Krimsus86.com, Sumatera Selatan – Ketua Umum Dewan Pimpinan Pusat Persatuan Wartawan Duta Pena Indonesia (DPP PWDPI), M. Nurullah RS, menyampaikan dukungan penuh terhadap langkah Kejaksaan Tinggi (Kejati) Sumatera Selatan dalam mengusut dugaan tindak pidana korupsi penyaluran Kredit Usaha Rakyat (KUR) Mikro di Kabupaten Muara Enim serta dugaan kredit fiktif KUR di Kabupaten Ogan Komering Ulu (OKU) Timur.
Nurullah mengapresiasi langkah tegas dan proaktif Kejati Sumsel yang terus mendalami kasus tersebut. Menurutnya, program KUR merupakan kebijakan strategis pemerintah untuk mendorong pertumbuhan ekonomi rakyat kecil, sehingga setiap bentuk penyelewengan harus ditindak secara serius.
“Kami sangat mengapresiasi kinerja Kejati Sumsel.

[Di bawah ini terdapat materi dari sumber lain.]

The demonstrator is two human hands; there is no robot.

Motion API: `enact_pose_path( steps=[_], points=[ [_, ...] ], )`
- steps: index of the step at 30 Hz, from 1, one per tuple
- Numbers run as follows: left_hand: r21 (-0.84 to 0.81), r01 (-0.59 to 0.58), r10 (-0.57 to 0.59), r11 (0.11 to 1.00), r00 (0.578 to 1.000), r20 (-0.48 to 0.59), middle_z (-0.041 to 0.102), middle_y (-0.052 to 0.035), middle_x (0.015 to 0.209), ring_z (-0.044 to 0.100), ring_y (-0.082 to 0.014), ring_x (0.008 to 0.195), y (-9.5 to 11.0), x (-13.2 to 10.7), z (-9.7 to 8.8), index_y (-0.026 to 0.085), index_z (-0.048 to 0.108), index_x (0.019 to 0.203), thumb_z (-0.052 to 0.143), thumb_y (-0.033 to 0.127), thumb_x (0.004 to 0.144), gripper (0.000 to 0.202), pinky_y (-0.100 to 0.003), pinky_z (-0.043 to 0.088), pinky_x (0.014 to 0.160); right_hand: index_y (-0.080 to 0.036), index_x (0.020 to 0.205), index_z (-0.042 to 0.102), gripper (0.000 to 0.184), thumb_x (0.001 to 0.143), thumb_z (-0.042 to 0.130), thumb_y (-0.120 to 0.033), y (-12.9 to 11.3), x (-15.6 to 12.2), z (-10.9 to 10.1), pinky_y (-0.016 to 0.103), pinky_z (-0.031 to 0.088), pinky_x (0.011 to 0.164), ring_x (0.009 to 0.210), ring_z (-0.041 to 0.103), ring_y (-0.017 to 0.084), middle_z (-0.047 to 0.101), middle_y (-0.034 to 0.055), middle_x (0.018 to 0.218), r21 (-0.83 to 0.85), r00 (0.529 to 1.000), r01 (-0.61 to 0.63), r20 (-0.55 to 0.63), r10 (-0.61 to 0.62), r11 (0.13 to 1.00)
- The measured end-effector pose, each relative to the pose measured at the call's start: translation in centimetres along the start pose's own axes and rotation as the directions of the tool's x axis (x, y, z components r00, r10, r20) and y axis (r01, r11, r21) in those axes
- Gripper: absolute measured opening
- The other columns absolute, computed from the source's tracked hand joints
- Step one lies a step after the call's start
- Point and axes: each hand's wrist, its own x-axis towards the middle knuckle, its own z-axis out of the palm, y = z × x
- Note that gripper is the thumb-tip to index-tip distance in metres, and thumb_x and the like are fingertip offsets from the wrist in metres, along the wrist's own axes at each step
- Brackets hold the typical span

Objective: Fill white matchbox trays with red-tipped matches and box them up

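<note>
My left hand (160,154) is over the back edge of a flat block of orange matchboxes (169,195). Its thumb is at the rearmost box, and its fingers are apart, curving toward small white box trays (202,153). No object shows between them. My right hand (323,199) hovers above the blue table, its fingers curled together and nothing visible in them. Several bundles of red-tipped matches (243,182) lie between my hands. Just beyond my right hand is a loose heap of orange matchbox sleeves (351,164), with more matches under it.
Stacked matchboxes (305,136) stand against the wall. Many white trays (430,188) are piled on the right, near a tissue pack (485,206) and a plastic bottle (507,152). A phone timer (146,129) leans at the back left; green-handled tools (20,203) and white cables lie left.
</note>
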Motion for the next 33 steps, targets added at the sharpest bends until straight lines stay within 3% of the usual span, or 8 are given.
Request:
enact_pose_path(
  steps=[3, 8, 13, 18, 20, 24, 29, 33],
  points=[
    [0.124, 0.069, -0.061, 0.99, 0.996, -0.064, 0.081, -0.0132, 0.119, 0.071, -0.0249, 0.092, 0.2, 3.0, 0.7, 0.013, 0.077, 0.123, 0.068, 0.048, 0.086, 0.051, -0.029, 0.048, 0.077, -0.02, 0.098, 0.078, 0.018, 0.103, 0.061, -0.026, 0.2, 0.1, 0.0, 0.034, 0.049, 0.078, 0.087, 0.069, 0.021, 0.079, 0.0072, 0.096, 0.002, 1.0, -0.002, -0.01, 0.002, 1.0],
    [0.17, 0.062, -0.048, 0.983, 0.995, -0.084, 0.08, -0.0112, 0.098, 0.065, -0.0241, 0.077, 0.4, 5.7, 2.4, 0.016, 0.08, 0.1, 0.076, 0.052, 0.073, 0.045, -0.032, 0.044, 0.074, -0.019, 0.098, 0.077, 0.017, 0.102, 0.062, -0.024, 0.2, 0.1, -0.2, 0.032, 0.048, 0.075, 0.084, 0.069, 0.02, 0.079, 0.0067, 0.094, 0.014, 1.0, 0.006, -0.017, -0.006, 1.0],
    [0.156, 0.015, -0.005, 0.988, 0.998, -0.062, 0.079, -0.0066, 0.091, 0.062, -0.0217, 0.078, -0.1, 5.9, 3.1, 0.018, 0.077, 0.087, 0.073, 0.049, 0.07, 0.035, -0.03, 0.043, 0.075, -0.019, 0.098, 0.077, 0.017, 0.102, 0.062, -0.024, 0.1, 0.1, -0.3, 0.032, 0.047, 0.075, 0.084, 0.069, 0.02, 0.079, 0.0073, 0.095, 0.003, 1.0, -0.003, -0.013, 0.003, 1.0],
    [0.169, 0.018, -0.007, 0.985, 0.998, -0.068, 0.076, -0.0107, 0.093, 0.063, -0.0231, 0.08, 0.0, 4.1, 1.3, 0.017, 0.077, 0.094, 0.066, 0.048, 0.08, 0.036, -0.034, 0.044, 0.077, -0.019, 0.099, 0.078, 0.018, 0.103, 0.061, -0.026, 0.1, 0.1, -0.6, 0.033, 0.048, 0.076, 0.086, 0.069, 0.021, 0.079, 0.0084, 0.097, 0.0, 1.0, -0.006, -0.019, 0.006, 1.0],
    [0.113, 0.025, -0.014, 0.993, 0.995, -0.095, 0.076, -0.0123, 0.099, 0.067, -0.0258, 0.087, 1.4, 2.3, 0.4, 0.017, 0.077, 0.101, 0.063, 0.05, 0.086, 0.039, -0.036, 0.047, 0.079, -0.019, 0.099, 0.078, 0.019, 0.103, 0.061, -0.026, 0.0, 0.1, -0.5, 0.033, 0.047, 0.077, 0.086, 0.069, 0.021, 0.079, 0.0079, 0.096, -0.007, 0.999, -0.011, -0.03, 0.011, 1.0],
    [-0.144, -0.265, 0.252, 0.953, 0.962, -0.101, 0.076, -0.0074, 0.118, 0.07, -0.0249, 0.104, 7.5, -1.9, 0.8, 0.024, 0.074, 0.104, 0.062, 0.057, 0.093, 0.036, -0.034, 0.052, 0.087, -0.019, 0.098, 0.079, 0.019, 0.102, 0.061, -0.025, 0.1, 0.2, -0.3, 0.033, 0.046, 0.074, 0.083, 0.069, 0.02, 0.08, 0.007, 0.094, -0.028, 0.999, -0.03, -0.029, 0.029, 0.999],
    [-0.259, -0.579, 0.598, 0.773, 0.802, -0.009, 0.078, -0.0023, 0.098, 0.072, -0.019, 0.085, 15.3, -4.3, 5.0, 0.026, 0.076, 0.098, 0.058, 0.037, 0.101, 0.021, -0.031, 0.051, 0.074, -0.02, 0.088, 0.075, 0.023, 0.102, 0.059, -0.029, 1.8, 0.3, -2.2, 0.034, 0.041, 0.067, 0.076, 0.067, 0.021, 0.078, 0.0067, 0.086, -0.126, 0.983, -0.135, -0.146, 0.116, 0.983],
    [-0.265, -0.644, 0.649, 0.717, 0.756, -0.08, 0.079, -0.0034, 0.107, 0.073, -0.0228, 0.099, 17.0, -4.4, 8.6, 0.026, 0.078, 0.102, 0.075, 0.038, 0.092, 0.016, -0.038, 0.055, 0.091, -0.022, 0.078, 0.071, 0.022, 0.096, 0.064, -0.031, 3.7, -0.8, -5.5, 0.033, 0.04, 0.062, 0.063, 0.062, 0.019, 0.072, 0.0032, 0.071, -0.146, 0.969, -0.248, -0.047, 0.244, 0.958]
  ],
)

KUR adalah program penting untuk kesejahteraan masyarakat, maka apabila terjadi penyelewengan atau korupsi, penegakan hukum harus dilakukan secara tegas dan transparan,” ujar Nurullah, Jumat (…).
Ia juga menyatakan keyakinannya terhadap kinerja Kepala Kejaksaan Tinggi Sumatera Selatan, Ketut Sumedana, yang dinilainya memiliki rekam jejak kuat dalam pemberantasan korupsi sejak menjabat di Kejaksaan Agung. Menurut Nurullah, proses hukum yang telah berjalan—mulai dari pemeriksaan 127 orang saksi, penetapan tersangka, hingga penetapan Daftar Pencarian Orang (DPO) terhadap tersangka IH yang tidak kooperatif—menunjukkan keseriusan aparat penegak hukum.
“Estimasi kerugian negara yang mencapai sekitar Rp11,5 miliar pada kasus Muara Enim dan Rp49 miliar pada kasus OKU Timur merupakan angka yang sangat besar. Jika tidak ditindaklanjuti dengan serius, dampaknya akan merugikan masyarakat luas, khususnya pelaku usaha kecil yang seharusnya menjadi penerima manfaat program KUR,” jelasnya.
Lebih lanjut, Nurullah menekankan pentingnya mengungkap keterlibatan seluruh pihak yang diduga terlibat dalam perkara tersebut, termasuk pihak-pihak yang diduga membantu tersangka EH, yang diketahui menjabat sebagai pimpinan salah satu bank pemerintah pada periode 2022–2024.
“Kami berharap penyelidikan dilakukan secara menyeluruh dan tuntas, tidak hanya terhadap pelaku utama, tetapi juga seluruh mata rantai yang terlibat. Transparansi dalam penghitungan kerugian negara serta upaya pemulihannya juga sangat penting agar publik melihat bahwa hukum benar-benar ditegakkan secara adil,” tegasnya.
Sebagai organisasi profesi wartawan, Nurullah menegaskan bahwa PWDPI akan terus mengawal dan mendukung proses penegakan hukum dalam kasus ini, sekaligus mendorong perbaikan sistem pengawasan dan pengelolaan program KUR ke depan.
“Program KUR harus tepat sasaran dan menjadi motor penggerak ekonomi rakyat, bukan justru dijadikan sarana untuk memperkaya segelintir orang,” pungkasnya.